3. With the Court's holding that petitioner's liability is limited to the amount stated in the ticket, the
award of attorney's fees, which is grounded on the alleged unjustified refusal of petitioner to satisfy
private respondent's just and valid claim, loses support and must be set aside.

WHEREFORE, the Petition is hereby GRANTED and the Decision of the Intermediate Appellate
Court is SET ASIDE and a new judgment is rendered ordering petitioner to pay private respondents
damages in the amount of US $600.00 or its equivalent in Philippine currency at the time of actual
payment.

SO ORDERED.

Fernan, C.J., Feliciano and Bidin JJ., concur.

Gutierrez, Jr., J., took no part.

Footnotes

* Art. 1750. A contract fixing the sum that may be recovered by the owner or shipper
for the loss, destruction, or deterioration of the goods is valid, if it is reasonable and
just under the circumstances, and has been fairly and freely agreed upon.

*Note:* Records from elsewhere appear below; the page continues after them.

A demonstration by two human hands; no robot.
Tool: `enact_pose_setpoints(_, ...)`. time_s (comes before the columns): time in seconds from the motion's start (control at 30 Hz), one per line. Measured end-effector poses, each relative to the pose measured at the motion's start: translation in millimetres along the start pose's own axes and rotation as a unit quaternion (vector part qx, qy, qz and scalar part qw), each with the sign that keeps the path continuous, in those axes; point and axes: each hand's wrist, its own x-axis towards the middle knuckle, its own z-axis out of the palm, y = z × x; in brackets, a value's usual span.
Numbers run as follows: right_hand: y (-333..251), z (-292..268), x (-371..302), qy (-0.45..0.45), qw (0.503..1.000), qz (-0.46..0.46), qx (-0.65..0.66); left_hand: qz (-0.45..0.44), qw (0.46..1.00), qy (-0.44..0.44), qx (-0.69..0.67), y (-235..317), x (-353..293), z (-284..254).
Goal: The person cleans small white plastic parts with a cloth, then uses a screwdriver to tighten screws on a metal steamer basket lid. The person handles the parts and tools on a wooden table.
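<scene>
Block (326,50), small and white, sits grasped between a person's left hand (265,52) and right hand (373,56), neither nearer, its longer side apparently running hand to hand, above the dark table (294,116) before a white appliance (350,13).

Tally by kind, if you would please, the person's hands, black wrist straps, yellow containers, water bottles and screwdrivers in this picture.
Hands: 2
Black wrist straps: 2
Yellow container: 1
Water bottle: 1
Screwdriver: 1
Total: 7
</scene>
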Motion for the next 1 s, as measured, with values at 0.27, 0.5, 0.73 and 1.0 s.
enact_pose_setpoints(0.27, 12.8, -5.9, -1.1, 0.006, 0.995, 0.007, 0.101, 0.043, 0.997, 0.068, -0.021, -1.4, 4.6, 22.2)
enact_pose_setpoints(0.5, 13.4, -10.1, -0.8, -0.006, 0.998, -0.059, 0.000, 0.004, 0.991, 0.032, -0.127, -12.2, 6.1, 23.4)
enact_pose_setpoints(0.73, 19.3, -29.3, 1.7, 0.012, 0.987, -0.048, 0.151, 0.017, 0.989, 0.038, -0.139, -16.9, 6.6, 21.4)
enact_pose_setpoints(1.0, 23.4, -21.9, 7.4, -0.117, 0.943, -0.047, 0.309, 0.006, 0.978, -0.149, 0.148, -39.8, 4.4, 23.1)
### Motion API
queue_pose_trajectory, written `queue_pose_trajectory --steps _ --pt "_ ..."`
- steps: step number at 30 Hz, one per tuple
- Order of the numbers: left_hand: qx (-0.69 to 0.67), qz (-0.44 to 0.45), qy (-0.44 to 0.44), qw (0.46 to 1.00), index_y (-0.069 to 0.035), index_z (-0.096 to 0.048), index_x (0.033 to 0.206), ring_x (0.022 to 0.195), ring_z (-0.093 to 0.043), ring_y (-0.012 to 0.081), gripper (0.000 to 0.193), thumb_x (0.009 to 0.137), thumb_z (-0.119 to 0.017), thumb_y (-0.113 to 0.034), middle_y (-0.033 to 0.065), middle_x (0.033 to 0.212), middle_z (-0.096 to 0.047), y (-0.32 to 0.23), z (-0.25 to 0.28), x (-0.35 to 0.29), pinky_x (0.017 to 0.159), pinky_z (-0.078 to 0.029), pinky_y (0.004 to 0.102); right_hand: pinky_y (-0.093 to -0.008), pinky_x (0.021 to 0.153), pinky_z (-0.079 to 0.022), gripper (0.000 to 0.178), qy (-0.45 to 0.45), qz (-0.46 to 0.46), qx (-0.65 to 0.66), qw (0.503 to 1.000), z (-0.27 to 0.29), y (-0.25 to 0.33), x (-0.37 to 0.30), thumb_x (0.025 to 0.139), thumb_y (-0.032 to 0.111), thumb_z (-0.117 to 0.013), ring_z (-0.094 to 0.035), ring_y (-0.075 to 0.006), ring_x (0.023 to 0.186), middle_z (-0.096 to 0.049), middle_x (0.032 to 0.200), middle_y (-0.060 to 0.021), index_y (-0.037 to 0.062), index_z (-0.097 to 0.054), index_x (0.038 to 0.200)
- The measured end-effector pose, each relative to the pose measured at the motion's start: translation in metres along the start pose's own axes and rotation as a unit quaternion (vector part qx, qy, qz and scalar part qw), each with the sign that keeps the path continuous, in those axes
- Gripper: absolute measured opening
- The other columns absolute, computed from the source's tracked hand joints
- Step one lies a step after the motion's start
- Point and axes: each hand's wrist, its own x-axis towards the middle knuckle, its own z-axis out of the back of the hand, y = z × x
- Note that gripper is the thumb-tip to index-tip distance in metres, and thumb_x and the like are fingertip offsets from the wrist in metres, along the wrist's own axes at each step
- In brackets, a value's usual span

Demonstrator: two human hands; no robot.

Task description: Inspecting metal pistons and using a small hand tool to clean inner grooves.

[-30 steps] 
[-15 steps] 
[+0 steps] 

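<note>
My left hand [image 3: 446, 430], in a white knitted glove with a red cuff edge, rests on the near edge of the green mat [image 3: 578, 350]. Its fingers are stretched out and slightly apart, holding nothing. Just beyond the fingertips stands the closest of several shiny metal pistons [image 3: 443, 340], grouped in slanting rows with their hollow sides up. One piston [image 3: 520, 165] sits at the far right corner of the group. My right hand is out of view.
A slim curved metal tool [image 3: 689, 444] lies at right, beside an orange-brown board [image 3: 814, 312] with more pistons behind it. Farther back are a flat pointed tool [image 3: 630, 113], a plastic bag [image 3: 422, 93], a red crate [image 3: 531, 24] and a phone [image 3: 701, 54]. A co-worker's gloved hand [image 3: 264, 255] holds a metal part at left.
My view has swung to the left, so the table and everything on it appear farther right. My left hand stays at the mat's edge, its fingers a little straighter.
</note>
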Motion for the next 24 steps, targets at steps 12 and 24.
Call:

** The Warsaw Convention actually provides that "[i]n the transportation of checked
baggage and of goods, the liability of the carrier shall be limited to a sum of 250
francs per kilogram, unless the consignor has made, at the time when the package
was handed over to the carrier, a special declaration of the value of delivery and has
paid a supplementary sum if the case so requires. In that case, the carrier will be
liable to pay a sum not exceeding the declared sum, unless he proves that the sum is
greater than the actual value to the consignor at delivery.... The sums mentioned
above shall be deemed to refer to the French franc consisting of 65-1/2 milligrams of
gold at the standard of fineness of nine hundred thousandths. These sums may be
converted into any national currency in round figures. [51 O.G. 5084, 5091.]
Proclamation No. 201, (September 23, 1955) made public the adherence of the
Republic of the Philippines to the Warsaw Convention. [51 O.G. 4933.]